Task directions :: Only a number is wanted here: the count of lines in the entries below that contain the word "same".

----- Data shown

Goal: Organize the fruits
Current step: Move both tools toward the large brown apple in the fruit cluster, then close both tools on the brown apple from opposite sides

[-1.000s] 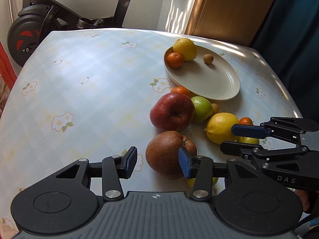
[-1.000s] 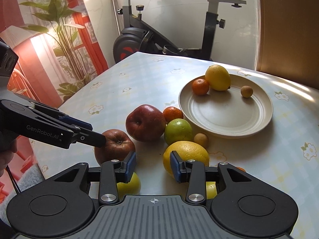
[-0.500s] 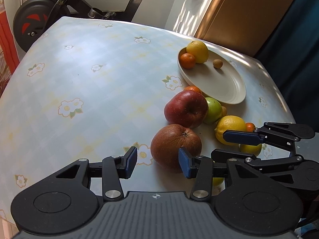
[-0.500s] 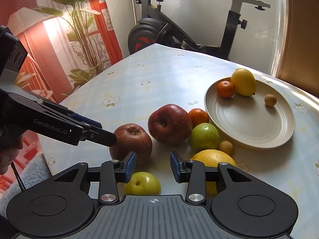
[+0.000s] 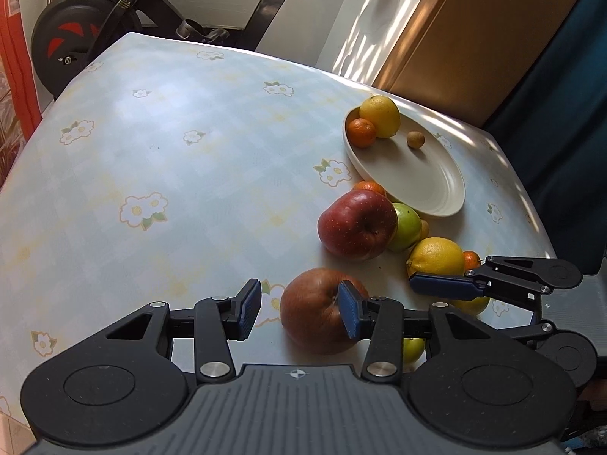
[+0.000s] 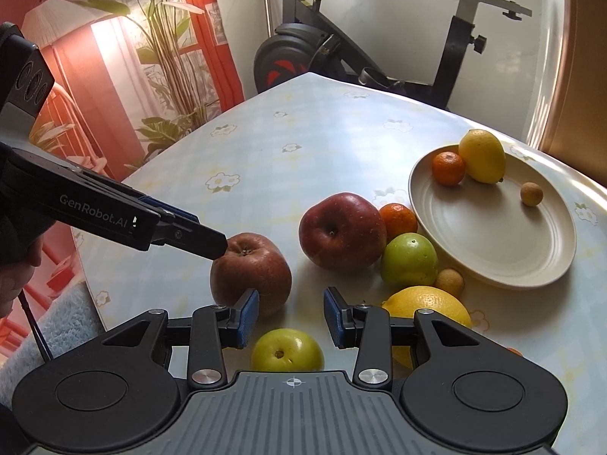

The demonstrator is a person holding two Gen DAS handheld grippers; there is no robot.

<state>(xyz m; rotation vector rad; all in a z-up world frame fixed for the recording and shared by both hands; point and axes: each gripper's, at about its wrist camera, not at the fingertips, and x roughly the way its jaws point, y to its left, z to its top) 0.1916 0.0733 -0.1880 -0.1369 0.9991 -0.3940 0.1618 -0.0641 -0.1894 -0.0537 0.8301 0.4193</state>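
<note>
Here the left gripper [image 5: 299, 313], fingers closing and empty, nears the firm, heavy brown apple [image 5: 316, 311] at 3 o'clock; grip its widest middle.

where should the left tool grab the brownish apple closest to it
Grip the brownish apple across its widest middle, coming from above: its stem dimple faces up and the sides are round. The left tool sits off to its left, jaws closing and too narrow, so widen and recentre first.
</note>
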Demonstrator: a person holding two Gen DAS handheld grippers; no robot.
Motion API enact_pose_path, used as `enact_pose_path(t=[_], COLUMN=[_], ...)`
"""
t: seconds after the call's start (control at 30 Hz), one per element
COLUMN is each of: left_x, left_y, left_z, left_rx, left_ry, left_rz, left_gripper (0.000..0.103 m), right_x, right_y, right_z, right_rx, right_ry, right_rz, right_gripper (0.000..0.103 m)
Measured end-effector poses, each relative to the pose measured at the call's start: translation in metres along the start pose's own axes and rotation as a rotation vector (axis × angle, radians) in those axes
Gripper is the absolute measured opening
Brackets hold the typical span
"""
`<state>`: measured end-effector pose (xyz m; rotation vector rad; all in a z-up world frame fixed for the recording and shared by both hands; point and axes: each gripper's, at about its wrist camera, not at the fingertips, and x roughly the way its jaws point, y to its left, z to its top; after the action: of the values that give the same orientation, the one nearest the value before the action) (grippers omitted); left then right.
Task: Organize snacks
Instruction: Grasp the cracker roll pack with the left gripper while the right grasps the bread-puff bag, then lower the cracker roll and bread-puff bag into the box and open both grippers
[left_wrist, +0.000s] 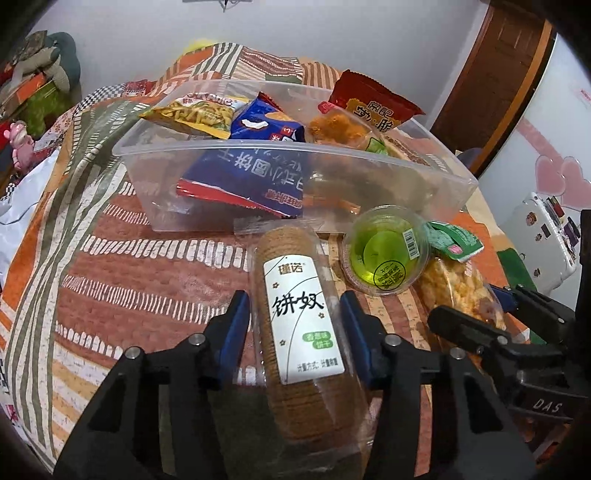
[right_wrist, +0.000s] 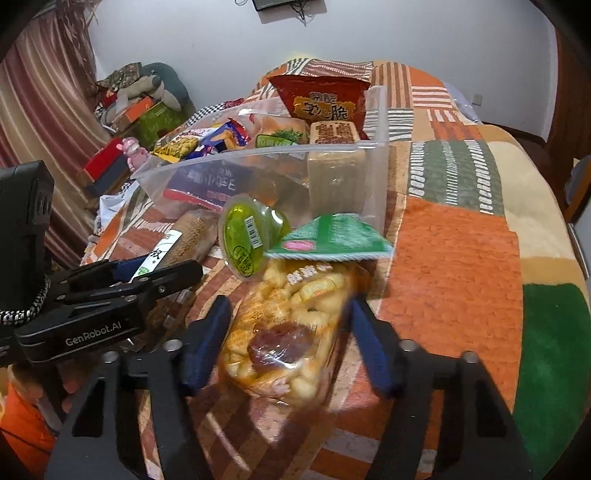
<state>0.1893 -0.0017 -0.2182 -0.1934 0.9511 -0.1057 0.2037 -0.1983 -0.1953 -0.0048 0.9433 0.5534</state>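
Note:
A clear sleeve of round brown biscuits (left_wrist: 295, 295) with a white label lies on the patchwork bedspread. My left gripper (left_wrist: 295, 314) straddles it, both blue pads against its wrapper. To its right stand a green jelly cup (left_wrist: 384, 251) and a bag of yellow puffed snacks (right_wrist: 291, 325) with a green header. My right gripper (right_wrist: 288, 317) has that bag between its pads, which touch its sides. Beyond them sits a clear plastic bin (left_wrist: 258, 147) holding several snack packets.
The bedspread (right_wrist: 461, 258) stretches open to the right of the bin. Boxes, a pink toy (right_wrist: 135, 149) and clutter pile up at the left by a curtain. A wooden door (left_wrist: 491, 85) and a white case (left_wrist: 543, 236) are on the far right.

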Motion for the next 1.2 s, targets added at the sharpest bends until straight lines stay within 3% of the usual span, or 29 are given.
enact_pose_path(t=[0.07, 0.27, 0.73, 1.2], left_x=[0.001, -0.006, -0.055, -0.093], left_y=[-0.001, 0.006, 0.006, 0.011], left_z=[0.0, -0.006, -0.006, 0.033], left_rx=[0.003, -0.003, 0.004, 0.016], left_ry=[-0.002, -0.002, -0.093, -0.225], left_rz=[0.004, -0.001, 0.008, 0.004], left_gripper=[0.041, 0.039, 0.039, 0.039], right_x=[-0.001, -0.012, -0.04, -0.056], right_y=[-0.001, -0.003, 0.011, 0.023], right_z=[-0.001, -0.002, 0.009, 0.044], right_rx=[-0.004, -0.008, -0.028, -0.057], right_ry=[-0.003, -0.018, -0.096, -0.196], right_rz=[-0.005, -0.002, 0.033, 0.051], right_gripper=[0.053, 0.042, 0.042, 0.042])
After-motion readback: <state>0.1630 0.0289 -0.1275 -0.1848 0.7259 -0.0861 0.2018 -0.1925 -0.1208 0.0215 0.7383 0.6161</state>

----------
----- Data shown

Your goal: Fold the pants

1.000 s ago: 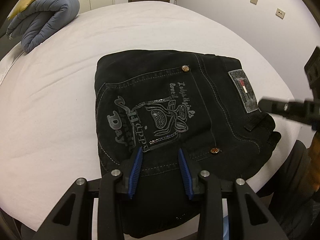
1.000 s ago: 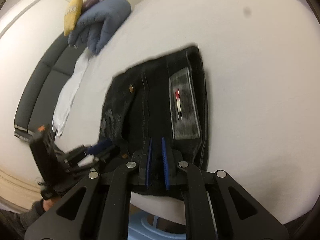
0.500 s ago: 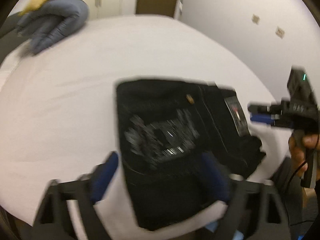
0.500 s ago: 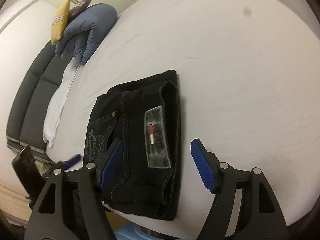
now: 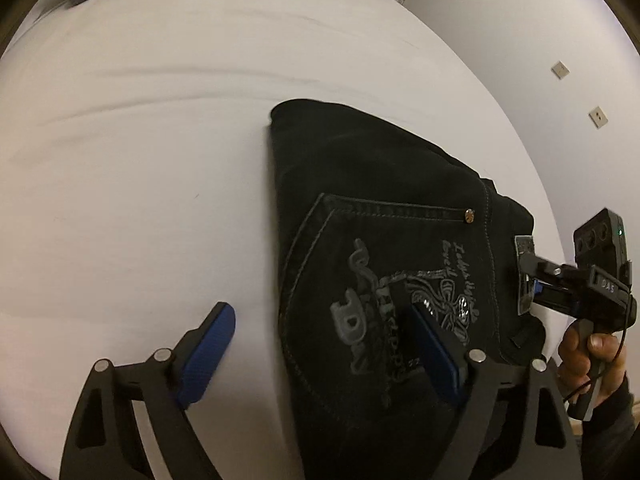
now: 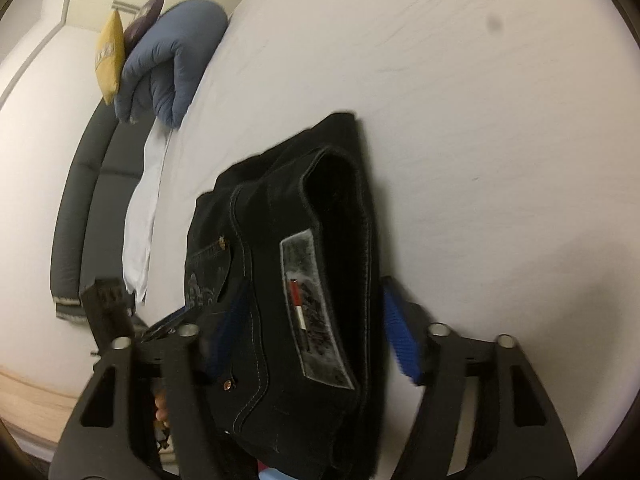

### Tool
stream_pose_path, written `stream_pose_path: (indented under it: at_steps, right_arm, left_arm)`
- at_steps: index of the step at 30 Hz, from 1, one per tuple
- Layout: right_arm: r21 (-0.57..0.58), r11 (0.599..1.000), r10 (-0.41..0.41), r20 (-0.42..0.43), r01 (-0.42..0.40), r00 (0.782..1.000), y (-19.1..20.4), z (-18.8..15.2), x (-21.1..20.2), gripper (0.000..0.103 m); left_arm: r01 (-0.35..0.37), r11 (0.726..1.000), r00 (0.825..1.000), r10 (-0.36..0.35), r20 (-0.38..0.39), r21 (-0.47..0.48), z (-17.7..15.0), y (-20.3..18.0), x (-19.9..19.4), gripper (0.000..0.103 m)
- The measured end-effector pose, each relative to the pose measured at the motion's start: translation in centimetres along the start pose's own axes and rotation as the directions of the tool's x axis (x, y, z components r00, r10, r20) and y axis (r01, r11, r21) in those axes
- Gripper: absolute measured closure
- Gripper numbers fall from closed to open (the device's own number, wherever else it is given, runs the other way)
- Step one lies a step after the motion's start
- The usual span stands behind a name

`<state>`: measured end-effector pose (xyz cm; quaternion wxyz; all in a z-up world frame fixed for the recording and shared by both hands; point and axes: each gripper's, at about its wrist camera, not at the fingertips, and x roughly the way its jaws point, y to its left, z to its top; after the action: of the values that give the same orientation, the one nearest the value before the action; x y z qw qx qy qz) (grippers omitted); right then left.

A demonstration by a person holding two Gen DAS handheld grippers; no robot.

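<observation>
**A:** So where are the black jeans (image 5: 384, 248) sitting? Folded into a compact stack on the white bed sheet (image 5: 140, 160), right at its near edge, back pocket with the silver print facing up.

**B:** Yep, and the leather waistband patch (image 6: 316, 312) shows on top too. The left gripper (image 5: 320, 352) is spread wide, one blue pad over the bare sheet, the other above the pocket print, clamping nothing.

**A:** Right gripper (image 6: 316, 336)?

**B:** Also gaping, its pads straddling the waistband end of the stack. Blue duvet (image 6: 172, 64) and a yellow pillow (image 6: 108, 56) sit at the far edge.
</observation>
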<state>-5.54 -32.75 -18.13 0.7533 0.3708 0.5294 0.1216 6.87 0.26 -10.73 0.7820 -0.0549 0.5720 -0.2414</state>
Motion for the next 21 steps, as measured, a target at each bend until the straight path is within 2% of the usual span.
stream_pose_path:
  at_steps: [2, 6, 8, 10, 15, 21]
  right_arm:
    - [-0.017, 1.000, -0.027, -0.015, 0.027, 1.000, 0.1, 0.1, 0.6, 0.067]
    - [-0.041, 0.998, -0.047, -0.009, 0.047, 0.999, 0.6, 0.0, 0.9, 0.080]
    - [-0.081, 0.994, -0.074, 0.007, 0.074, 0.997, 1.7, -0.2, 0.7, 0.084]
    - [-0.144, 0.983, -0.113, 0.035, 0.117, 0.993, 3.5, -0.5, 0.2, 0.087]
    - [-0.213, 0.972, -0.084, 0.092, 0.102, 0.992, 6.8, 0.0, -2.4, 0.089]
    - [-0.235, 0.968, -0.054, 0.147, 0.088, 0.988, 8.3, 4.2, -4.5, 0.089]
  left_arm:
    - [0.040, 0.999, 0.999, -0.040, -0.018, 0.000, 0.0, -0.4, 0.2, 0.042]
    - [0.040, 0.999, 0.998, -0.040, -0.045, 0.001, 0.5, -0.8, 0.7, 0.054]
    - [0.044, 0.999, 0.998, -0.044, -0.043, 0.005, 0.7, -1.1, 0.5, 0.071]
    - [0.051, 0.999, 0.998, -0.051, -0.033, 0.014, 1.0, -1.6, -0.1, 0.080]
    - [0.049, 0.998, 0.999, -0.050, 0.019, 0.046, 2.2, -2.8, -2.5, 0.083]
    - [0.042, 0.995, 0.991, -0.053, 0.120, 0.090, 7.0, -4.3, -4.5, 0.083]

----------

Your solution :: 2